Freemasons’ Hall in Great Queen Street, Londres, Angleterre.

La Franc-maçonnerie moderne, dite parfois « spéculative » par opposition à la Maçonnerie de métier, dite « corporative » ou « opérative », est née en Grande-Bretagne, plus précisément en Écosse et en Angleterre, avant de s'étendre très rapidement, au début du XVIIIe siècle, à toute l'Europe puis, principalement par l'intermédiaire des colonies européennes, à l'ensemble du Monde.

Sommaire

[modifier] Histoire

[modifier] Les origines

Les confréries sont nombreuses, à la fin du Moyen Âge, à travers l'Europe. Elles veillent au respect des Devoirs des différents métiers. Le célèbre manuscrit Régius, qui date de la fin du XIVe siècle donne une bonne idée de ce que pouvait être la Maçonnerie « opérative » de l'époque. Ces confréries sont cependant souvent mal vues par l'Église catholique romaine et surveillées de près par les pouvoirs royaux.

Progressivement, les loges opératives admettront parmi leurs membres quelques hommes importants, nobles ou membres du clergé, n'appartenant pas directement au métier. C'est ainsi que les loges écossaises, depuis 1439, avaient comme protecteurs héréditaires les seigneurs Saint-Clair de Rosslyn[1].

Au XVIe siècle, ceux-ci feront venir d'Italie, source de la Renaissance qui enthousiasme l'Europe, des maçons qu'ils réuniront aux maçons écossais, régénérant ainsi les vieilles confréries sous une forme proche de celle des académies italiennes, ce qui eut, dit-on, beaucoup de succès.
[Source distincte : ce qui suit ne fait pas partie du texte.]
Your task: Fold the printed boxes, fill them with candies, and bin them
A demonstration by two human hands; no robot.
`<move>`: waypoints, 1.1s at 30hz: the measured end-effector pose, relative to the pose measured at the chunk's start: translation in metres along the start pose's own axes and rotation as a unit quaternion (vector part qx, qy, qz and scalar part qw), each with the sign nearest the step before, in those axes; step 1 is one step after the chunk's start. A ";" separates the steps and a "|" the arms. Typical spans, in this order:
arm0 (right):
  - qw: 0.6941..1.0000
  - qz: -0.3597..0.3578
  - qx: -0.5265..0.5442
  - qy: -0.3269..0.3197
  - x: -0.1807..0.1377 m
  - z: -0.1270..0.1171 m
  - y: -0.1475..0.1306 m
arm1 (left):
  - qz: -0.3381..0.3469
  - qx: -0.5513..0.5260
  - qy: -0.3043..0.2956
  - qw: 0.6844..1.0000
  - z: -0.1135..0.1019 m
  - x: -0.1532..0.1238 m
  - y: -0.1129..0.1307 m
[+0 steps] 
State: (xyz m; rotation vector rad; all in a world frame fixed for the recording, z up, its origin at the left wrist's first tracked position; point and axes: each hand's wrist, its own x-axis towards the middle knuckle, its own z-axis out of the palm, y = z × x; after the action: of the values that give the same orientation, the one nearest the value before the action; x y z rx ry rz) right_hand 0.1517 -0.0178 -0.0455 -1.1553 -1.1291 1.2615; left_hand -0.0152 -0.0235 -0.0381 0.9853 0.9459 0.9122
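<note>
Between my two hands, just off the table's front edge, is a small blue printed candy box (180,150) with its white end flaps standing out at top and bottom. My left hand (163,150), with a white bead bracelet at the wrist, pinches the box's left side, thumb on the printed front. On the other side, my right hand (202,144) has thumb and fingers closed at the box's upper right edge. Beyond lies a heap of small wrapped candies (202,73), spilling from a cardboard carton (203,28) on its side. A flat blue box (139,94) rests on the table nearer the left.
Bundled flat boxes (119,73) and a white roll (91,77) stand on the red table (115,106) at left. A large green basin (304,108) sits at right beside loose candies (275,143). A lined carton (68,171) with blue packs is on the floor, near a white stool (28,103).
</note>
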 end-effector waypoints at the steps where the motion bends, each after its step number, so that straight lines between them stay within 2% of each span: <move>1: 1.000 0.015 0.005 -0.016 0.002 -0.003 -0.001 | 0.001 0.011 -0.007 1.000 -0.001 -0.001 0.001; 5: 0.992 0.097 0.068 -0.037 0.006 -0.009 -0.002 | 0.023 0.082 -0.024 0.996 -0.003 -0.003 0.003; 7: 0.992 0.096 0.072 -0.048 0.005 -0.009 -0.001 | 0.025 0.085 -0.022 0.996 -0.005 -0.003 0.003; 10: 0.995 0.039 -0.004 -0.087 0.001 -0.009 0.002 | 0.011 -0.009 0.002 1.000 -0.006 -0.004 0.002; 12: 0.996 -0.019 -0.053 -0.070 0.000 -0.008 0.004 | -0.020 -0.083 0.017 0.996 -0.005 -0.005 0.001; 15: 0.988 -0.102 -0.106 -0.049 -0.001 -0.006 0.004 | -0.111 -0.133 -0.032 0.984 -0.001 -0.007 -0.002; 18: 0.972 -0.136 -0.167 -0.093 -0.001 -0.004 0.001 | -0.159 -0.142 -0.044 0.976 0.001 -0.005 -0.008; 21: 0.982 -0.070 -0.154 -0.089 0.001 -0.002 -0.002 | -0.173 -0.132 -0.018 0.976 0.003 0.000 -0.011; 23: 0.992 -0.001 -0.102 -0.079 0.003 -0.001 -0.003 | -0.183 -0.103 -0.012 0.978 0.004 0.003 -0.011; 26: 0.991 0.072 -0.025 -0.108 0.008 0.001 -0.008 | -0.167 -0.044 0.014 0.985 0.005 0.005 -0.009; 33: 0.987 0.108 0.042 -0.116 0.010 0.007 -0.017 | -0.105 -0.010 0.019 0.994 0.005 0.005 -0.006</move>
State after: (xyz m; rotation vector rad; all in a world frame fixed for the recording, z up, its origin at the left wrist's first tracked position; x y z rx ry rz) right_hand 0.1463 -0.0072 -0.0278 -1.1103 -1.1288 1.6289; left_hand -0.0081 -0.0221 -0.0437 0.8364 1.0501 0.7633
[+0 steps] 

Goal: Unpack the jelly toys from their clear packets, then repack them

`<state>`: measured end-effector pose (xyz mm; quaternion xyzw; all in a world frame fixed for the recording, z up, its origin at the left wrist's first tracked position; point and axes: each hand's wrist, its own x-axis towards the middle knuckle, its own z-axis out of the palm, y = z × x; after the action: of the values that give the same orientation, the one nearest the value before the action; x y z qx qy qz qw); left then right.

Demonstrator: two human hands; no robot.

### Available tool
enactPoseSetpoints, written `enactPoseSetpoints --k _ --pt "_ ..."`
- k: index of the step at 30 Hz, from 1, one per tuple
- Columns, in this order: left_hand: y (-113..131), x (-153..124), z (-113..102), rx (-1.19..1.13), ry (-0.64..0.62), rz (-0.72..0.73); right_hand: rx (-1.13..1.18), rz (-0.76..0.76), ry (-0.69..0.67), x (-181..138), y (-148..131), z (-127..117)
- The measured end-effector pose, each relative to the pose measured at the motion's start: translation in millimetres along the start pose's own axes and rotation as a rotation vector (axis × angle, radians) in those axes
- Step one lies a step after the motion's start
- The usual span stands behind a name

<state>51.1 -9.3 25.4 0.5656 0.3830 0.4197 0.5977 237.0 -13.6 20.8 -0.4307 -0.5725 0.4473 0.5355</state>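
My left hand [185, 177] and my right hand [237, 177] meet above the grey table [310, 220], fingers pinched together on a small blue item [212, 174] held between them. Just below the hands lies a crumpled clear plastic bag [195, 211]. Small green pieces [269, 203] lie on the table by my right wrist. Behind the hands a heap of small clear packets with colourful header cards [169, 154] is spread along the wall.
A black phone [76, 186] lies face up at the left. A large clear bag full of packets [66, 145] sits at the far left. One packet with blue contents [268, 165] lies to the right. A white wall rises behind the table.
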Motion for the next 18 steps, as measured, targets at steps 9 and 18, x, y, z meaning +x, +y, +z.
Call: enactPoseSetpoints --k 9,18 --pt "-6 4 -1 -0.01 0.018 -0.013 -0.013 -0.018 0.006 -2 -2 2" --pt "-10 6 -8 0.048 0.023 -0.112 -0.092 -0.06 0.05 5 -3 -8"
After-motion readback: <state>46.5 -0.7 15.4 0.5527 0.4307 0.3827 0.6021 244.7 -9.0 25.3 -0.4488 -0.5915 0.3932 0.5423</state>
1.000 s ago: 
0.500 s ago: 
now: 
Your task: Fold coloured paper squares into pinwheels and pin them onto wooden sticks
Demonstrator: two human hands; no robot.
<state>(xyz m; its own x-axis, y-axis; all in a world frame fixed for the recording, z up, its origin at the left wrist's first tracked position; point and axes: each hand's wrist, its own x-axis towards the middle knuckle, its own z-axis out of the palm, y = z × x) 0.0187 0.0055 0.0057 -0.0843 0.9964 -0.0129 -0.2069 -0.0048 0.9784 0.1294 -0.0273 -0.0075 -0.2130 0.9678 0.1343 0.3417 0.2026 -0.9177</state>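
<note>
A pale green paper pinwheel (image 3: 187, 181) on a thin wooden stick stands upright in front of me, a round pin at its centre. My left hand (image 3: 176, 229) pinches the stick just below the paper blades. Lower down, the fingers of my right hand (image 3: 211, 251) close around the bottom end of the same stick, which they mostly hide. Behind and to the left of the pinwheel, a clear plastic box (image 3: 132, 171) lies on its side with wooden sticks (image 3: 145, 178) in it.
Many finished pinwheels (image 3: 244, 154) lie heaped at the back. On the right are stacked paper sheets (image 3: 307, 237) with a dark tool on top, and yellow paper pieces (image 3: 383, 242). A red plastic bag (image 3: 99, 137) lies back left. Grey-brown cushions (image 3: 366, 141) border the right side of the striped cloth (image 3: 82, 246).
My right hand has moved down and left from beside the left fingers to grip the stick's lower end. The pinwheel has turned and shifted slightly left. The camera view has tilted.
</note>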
Toutefois, les statuts de la Loge "Mary's Chapel" d'Édimbourg, promulgués en 1599 par William Schaw, Maître des travaux du roi et surveillant général des maçons, montrent bien qu'on se situe toujours à cette époque dans le cadre de corporations de métiers.

En Angleterre, les Loges évoluèrent de la même manière à partir de 1607, sous la protection de l'Écossais Jacques Stuart, devenu roi d'Écosse et d'Angleterre sous le nom de Jacques Ier en 1603, mais cette fois-ci le mouvement de modernisation alla beaucoup plus loin. En effet, la Renaissance avait alors porté ses fruits. Partout en Europe, la philosophie était enfin sortie du carcan scolastique. À Londres, en particulier, on se passionnait pour les sciences et les arts, pour l'alchimie (la chimie n'existait pas encore) comme pour la mécanique céleste, pour l'hermétisme comme pour la philosophie classique. À l'issue de terribles guerres de religions et de successions, à la fin du XVIIe siècle, avec entre autres la "Déclaration des droits" de 1689, l'esprit de réforme souffle sur les institutions britanniques, la Grande-Bretagne devient le phare de l'Europe.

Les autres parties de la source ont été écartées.